Pubblicato il 29 febbraio 2020 da Matteo Galli

VOTO:

There is no evil - Berlino 2020

Il concorso della Berlinale 2020 si conclude col botto, con un film che potrebbe mettere d’accordo tutti, aggiudicandosi l’Orso d’Oro. Il film è intitolato There is no evil, diretto dal regista iraniano Mohammad Rasoulof, giunto al settimo lungometraggio nell’arco di una ventina d’anni. Il film ha un unico paradossale difetto che potrebbe penalizzarlo per l’ottenimento del massimo riconoscimento: il regista non ha il permesso di girare, gli è stato ritirato il passaporto e quindi non ha potuto presenziare alla prima berlinese, col che, premiandolo, verrebbe a configurarsi una costellazione identica a quella capitata a Jafar Panahi, esattamente cinque anni fa, quando vinse l’Orso d’Oro per così dire in contumacia, dopo essere stato, sempre in contumacia, presidente di Giuria. Con la differenza che Taxi Teheran era un buon film e il premio, per carità legittimo, parve prima di ogni altra cosa un gesto politico, in questo caso sarebbe un premio a un film importante, con una sceneggiatura eccellente, costruito ottimamente e altrettanto ottimamente recitato.
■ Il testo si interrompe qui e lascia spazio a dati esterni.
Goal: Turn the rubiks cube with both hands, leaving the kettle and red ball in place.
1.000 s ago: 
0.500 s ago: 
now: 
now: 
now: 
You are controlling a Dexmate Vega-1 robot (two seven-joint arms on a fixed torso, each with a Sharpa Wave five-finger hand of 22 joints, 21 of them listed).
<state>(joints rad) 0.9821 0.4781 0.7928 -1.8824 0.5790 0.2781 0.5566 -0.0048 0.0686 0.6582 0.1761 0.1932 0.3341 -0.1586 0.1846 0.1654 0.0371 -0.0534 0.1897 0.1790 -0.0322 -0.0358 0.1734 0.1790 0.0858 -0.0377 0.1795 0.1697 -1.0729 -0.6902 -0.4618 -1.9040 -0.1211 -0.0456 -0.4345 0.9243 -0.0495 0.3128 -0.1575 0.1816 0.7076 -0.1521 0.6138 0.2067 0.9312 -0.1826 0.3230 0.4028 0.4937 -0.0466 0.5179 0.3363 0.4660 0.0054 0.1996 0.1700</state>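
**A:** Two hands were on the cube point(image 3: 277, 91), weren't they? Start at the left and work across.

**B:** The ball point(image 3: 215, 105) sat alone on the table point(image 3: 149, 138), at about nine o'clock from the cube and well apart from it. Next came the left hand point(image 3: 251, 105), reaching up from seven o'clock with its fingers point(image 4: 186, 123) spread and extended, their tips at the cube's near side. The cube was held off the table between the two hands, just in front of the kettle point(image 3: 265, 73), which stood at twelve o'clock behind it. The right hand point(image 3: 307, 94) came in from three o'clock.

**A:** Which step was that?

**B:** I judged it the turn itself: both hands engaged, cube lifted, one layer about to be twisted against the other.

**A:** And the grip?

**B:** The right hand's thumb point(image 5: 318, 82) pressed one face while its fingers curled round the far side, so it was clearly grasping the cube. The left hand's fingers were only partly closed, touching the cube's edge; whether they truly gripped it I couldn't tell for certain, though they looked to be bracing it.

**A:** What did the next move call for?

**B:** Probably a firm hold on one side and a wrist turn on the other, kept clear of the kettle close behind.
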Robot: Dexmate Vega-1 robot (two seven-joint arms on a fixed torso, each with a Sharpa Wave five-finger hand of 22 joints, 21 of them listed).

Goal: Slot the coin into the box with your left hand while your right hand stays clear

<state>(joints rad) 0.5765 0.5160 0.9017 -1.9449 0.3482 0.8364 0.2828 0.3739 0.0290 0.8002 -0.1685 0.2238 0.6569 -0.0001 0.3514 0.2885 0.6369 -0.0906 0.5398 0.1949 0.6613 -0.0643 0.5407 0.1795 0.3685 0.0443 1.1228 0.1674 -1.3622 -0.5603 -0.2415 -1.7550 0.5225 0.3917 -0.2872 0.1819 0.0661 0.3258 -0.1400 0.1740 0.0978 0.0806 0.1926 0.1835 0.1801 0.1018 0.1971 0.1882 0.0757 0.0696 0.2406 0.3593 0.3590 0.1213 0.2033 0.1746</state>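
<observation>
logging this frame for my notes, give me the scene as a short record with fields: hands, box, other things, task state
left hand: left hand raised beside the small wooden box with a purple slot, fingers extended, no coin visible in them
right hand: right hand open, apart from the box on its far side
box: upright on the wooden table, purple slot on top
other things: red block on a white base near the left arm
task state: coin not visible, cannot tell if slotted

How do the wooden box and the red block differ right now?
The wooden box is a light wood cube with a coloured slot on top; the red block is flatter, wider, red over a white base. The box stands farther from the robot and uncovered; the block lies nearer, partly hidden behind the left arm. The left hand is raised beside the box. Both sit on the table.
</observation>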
Il film è diviso in un prologo e tre episodi. Il prologo descrive la giornata tipo di una perfetta famiglia borghese, con quello stile meravigliosamente realistico ma mai banale che contraddistingue alla stregua di un patrimonio genetico, intergenerazionale, la quasi totalità del cinema iraniano: il padre Heshmat esce dal lavoro, dopo aver caricato in macchina e poi scaricato un sacco contenente la razione di riso a lui spettante, torna a casa, si cambia d’abito, libera il gattino dei vicini che si è incastrato accanto alla caldaia condominiale al piano interrato, va a prelevare la moglie insegnante, va a ritirare lo stipendio in banca, ritira da scuola anche la figlia, va insieme a loro a fare la spesona settimanale al supermercato, a trovare la mamma/nonna malata, amorevolmente accudendola, va a mangiare la pizza con moglie e figlia. Poi, unico segnale disturbante, prende delle pastiglie e finisce a letto addormentandosi all’istante. La sveglia, del resto, sarà alle 3 del mattino. La giornata ricomincia. Doccia, neanche il tempo di far colazione, prende la macchina, Teheran piovosa, uggiosa, si apre un cancello automatico, s’intuisce che Heshmat lavora in un carcere. Inizia il turno di lavoro, si prepara finalmente la colazione, ma la colazione deve, seppur brevemente attendere, perché si accendono delle spie rosse che poi diventano verdi. Heshmat deve solo premere un bottone. La macchina da presa inquadra piedi ciondolanti. E così veniamo a sapere che, con la più grande nonchalance, Heshmat di mestiere fa il boia. Heshmat svolge con compunzione e senso del dovere il proprio mestiere, Heshmat obbedisce. E sulla dicotomia obbedienza/disobbedienza vertono i tre episodi successivi, l’ultimo dei quali riguarda – a occhio e croce una ventina d’anni dopo – lo stesso personaggio del primo episodio, o comunque un personaggio che ha compiuto un gesto analogo a quello compiuto vent’anni prima, nei credits, in realtà, i nomi dei personaggi sono diversi.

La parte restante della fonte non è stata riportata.